Overview
Large language models (LLMs) and AI have become incredibly useful for finding and exploiting vulnerabilities in offensive security and penetration testing as well as for day-to-day usage in improving writing, generating text, and building visuals for presentations. We must also, however, consider the protection of data and our clients’ environments as well as the accuracy and integrity of our work.
This document provides guidance on how LLMs and AI should be used within Volkis and the restrictions that must be applied when using these systems.
Volkis Claude subscription
Offensive security consultants will be provided a Claude subscription in the Volkis account. This subscription will have security settings enabled:
- Inputted data is configured to not be included in model training.
- 90 day data retention policy applied.
When using the Volkis Claude subscription, please be aware that admins have access to the data you put in up to the retention policy. The data is also shared with a third party (Anthropic) who will have access to the data submitted. Because of this:
- Avoid putting in your own personal queries or information.
- Never submit Personally Identifiable Information (PII). If you encounter PII during a test, ensure it is removed prior to using the data in an LLM.
- Never use routers or proxy layers that could have the capability of manipulating data or sharing the data with a third party.
Using client data in the Volkis Claude subscription
Volkis runs an “opt-out” policy for the usage of LLMs on client engagements. By default, using the Volkis Claude subscription with client data is acceptable, however the client can ask the consultant to restrain from using LLMs with client data during the engagement. This should be established during the scoping stage of the engagement so that additional time can be provided to the consultant.
Look at the Trello card to see whether using LLMs is OK.
Using Claude to assist with exploitation and processing vulnerability data
Even if using LLMs is ok for the engagement, you should still explicitly ask the client prior to using LLMs for:
- Developing exploits specific to the client environment or application, where the information provided to the LLM could have material risk to the client.

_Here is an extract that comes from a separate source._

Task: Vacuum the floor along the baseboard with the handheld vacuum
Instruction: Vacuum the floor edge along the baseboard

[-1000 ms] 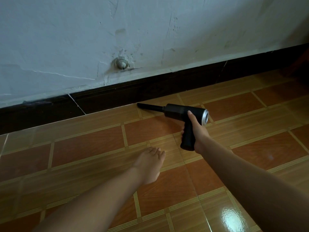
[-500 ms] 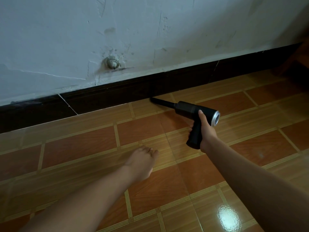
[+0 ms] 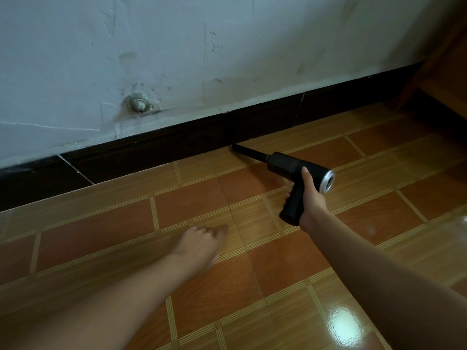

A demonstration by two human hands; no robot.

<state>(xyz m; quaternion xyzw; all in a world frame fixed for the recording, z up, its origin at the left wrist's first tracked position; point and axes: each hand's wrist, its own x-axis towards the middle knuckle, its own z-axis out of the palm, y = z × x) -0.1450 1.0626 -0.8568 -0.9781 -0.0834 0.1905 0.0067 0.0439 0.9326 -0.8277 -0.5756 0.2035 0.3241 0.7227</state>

- Using the LLM with vulnerability data, access tokens, or client passwords.
If possible, strip sensitive information such as access tokens or passwords from data inputted into the LLM.
Using Claude to assist with reporting
The general rule for Volkis reports is that if you have your name as the author of the report then you should be willing to stand by that report. While it is fine to use LLMs as part of the reporting process, you should use it with care. The final content should be accurate and should reflect your own voice, thoughts, determinations, and conclusions.
In particular, using LLMs can make the tone of reports feel stale and sanitised. While it’s possible to change the tone of an LLM’s output with the right prompt, we feel that it’s often better to rewrite the output in your own words where possible.
Safe usage of LLMs
LLMs are just a tool. You must be willing to stand by your work even if you are being assisted by an LLM. This means:
- You should check the output of the LLM for accuracy and relevance. LLMs are inherantly prone to making up information when they don’t know the answer. They are prone to giving answers that are old or for another similar system. They don’t know the client as well as you do.
- You should be aware of the habit for LLMs to agree with the user, even when the user is wrong. In general, LLMs won’t challenge the user unless they are specifically asked to.
LLMs also have technical risks for users:
- You should be aware of prompt injection and take steps to avoid risk to your system and manipulation of the output through prompt injection.
- You should ensure access control is appropriately applied to actions undertaken by an LLM.
- You should manually review any code developed by an LLM to ensure it is safe to run.
Respectful usage of LLMs
Your use of LLMs should consider the personal connections you have with your coworkers and clients. Putting an AI layer between you and your coworkers can damage and abstract that personal connection away. The last thing we would want is for communication to be filtered and manipulated through progressive layers of AI.
When using AI you should:
- Avoid generating “AI slop” and consider the general rule that “if you didn’t spend time creating it, why should they spend time reading it?” Sometimes the information that you enter into the LLM’s interface is more important than the content that it spits out.
- Clearly mark content that you send to coworkers when it is created by AI.
- Try to use your own words when communicating with your coworkers, not just the words LLMs tell you to use.
Using LLMs outside of the Volkis Claude subscription
You can use other LLMs outside of the Claude subscription, even for Volkis work, as long as you don’t include internal Volkis information or client data.